Exercise material ::
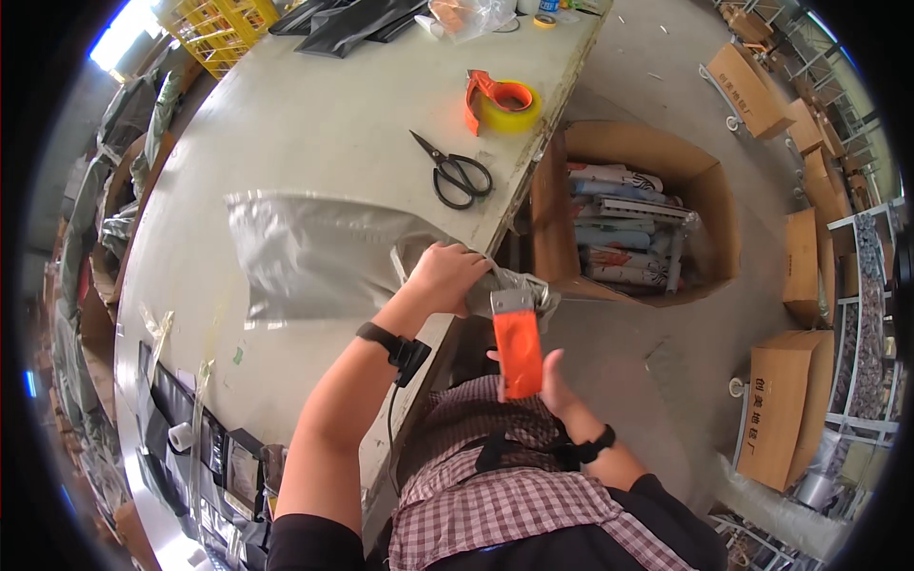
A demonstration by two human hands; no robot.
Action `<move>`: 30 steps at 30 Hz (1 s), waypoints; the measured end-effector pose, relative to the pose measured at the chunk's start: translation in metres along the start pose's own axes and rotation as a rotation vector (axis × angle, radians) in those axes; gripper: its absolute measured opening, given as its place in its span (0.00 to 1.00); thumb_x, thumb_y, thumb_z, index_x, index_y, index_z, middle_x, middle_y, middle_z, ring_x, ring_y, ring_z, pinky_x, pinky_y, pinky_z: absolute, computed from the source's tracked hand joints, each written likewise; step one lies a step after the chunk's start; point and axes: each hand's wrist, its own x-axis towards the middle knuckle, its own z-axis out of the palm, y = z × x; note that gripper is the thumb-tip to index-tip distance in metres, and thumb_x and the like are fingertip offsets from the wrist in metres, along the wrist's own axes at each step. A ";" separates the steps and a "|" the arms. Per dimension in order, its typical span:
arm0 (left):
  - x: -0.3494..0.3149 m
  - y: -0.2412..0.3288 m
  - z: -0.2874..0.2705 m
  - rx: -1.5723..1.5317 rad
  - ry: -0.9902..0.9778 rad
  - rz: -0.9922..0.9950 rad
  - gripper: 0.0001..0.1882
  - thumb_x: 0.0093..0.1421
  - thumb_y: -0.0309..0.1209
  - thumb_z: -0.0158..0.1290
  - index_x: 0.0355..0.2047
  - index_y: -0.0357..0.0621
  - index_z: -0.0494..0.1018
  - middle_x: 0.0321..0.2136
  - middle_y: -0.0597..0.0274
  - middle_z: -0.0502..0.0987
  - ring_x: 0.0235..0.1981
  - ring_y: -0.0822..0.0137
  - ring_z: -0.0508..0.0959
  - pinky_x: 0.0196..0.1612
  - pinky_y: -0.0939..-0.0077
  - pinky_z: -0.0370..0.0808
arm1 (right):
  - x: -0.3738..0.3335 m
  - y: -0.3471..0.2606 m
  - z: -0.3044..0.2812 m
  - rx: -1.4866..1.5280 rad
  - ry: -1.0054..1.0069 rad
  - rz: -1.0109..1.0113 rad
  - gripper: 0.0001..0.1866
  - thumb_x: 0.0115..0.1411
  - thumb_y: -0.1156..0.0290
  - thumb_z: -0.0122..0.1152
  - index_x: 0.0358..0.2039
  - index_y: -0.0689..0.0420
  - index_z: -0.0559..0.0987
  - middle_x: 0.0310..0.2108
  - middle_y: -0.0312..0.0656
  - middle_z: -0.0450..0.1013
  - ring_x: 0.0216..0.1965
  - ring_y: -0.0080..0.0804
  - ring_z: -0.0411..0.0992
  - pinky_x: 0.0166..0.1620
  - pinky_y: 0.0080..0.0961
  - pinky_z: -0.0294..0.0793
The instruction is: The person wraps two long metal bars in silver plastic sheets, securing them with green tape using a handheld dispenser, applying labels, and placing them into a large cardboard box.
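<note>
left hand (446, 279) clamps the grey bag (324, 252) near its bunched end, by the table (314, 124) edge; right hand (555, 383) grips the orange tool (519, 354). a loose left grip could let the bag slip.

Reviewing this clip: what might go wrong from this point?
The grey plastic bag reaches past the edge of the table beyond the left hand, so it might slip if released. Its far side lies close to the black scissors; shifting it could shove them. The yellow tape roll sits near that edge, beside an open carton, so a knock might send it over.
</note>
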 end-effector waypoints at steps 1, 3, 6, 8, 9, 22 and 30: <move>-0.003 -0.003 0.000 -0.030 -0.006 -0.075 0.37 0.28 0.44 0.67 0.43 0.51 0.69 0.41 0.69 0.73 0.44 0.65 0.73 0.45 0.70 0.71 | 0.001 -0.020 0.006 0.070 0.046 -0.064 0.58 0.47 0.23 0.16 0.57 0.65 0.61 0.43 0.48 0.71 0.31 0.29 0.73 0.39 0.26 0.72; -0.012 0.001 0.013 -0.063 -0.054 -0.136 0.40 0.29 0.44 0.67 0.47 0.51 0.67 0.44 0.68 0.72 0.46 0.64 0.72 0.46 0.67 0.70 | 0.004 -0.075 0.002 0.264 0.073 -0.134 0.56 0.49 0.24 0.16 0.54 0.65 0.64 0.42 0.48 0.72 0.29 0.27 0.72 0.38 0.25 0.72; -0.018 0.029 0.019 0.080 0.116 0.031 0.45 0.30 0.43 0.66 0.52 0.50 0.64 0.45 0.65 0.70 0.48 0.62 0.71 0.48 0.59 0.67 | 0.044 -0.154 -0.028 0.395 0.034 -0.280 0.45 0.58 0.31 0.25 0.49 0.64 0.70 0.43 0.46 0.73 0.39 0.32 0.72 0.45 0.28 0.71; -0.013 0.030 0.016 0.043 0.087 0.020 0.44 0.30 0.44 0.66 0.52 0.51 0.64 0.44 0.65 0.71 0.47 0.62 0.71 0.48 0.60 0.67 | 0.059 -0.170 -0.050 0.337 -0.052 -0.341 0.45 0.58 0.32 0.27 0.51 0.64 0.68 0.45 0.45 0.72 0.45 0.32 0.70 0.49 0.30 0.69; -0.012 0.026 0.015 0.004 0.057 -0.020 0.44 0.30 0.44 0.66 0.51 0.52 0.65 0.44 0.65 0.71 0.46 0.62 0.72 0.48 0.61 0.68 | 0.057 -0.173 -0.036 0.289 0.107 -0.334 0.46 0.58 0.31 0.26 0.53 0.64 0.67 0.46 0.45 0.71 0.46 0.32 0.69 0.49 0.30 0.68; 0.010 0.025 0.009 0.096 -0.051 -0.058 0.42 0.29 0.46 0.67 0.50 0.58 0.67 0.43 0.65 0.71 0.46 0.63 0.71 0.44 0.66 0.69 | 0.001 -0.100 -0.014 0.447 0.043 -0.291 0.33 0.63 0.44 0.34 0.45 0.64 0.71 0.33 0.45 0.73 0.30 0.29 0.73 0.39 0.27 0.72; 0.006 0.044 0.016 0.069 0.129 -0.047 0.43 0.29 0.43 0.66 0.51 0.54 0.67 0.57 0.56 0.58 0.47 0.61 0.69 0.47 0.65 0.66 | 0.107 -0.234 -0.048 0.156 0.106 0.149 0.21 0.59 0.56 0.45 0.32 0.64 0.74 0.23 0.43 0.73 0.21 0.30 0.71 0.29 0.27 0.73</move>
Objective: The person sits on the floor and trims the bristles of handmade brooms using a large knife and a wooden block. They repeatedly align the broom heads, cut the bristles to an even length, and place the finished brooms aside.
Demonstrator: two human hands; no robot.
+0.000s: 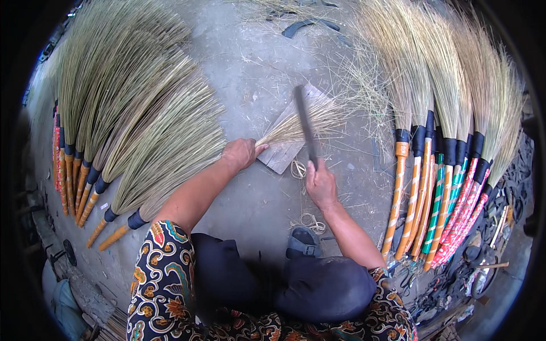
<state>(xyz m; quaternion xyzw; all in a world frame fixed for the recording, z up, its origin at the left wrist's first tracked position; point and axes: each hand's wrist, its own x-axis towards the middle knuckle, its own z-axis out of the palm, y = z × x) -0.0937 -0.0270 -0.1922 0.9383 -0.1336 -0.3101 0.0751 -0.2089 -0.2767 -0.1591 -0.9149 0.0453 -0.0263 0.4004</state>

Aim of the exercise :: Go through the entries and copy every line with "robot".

Solution to this exercise ::
A demonstration by two human hands; no robot.
Demonstrator: two human hands; no robot.

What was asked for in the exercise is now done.